In his homily, the priest challenged the youth to put their love for Christ into action. Congratulating the boys for having completed the steps necessary to earn the emblems, Father Santangelo said, “If we all reflect Christ to the world around us, we would live a life of holiness. Just because you receive these items, don’t stop living the life of a good Scout and a good follower of Christ.”

He continued, “Be an example of what it means to truly be a Scout. Help the world recognize Scouting and faith go hand in hand, and that they are truly the answer to all the world’s problems.”

Following the ceremony, youth admired one another’s emblems and shared their reasons for pursuing the Scouts.

At the ceremony to receive the “Ad Altare Dei” (To the Altar of God) Emblem, Jack Bopp of St. Mary Parish, Barnegat, said he learned more about what it is like “to be a priest behind the altar when our priest visited [the troop].”

Louie Moriggia of Holy Eucharist Parish, Tabernacle, earned the Pope Pius XII Emblem, the fourth of the series of awards for Boy Scouts. “I’ve gotten closer to God when our troop made get well cards for the people in nursing homes,” he said.
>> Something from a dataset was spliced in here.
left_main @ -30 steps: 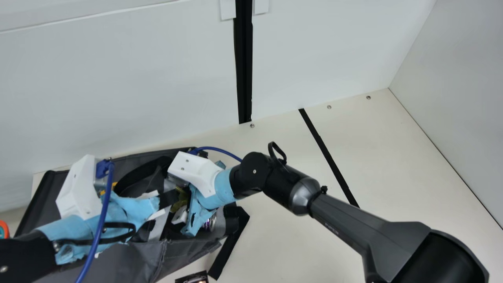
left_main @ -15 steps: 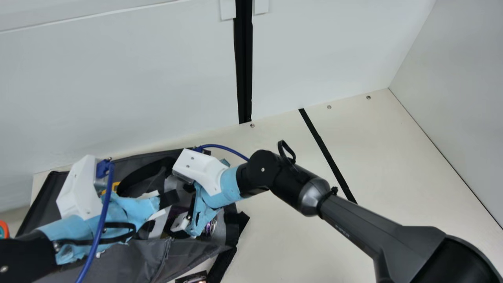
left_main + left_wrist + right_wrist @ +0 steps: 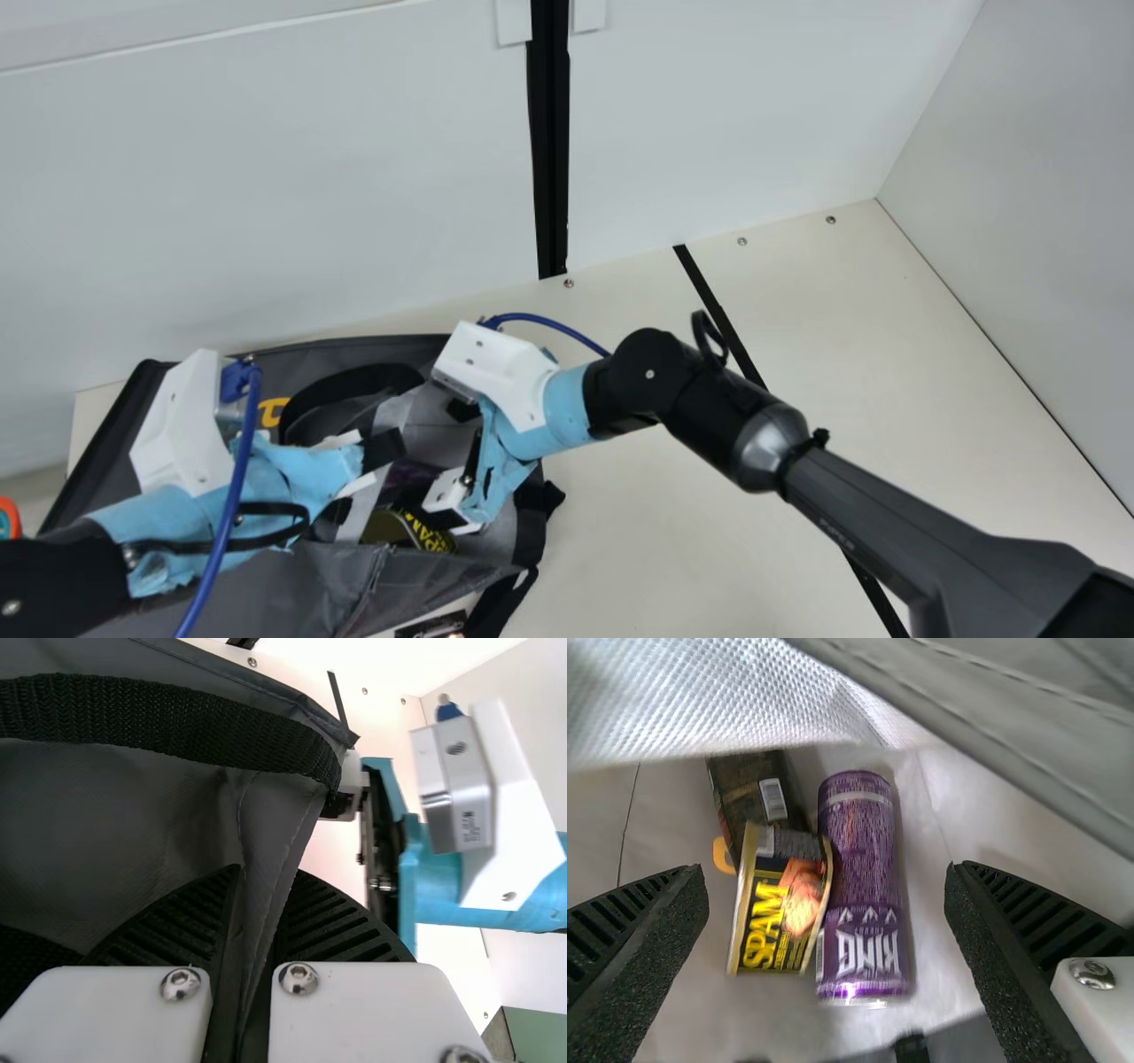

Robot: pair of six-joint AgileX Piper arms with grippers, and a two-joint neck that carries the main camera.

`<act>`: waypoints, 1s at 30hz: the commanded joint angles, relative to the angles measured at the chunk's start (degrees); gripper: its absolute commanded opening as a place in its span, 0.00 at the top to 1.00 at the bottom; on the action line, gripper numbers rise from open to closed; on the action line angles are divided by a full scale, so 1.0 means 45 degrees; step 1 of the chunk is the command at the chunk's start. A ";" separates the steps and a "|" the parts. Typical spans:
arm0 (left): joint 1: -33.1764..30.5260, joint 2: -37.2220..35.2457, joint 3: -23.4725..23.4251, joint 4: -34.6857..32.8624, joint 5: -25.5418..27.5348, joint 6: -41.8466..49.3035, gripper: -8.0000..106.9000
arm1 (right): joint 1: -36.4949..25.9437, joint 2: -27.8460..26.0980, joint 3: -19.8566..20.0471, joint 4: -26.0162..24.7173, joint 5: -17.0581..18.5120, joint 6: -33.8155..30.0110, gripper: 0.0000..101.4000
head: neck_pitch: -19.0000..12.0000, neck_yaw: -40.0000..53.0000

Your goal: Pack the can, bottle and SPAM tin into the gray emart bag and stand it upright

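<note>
Inside the gray bag (image 3: 292, 589), slumped open on the table (image 3: 638, 540), the SPAM tin (image 3: 780, 904) leans against the purple can (image 3: 861, 850), with a dark pack (image 3: 755, 793) beside them; whether that is the bottle is unclear. The right hand (image 3: 826, 873) is empty, its fingers spread wide. It has just drawn back toward the right side of the bag's mouth, bringing the tin into sight from above — so the tin is probably released and the loading nearly done. The left hand (image 3: 266, 875) pinches a fold of the bag's side, its place unchanged. Standing the bag upright remains — likely needing a right-hand grip on the opposite edge.
</note>
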 commanded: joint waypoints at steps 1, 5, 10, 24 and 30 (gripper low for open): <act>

Scouting district executive Janet Boris added, “I am a religious education teacher and have been involved in Scouting since 2005 to pass on the faith. These two things tie together. They make sense of how you live your life.”

Sarah and Chris Dalby of St. Thomas More Parish, Manalapan, attended the ceremony with their three young daughters to witness their son, Christopher, receive his emblem. Sarah Dalby noted that Scouting had helped her son develop “leadership qualities, respect for the community and himself,” while Chris Dalby said the young man “had learned religion and how to be a good citizen.”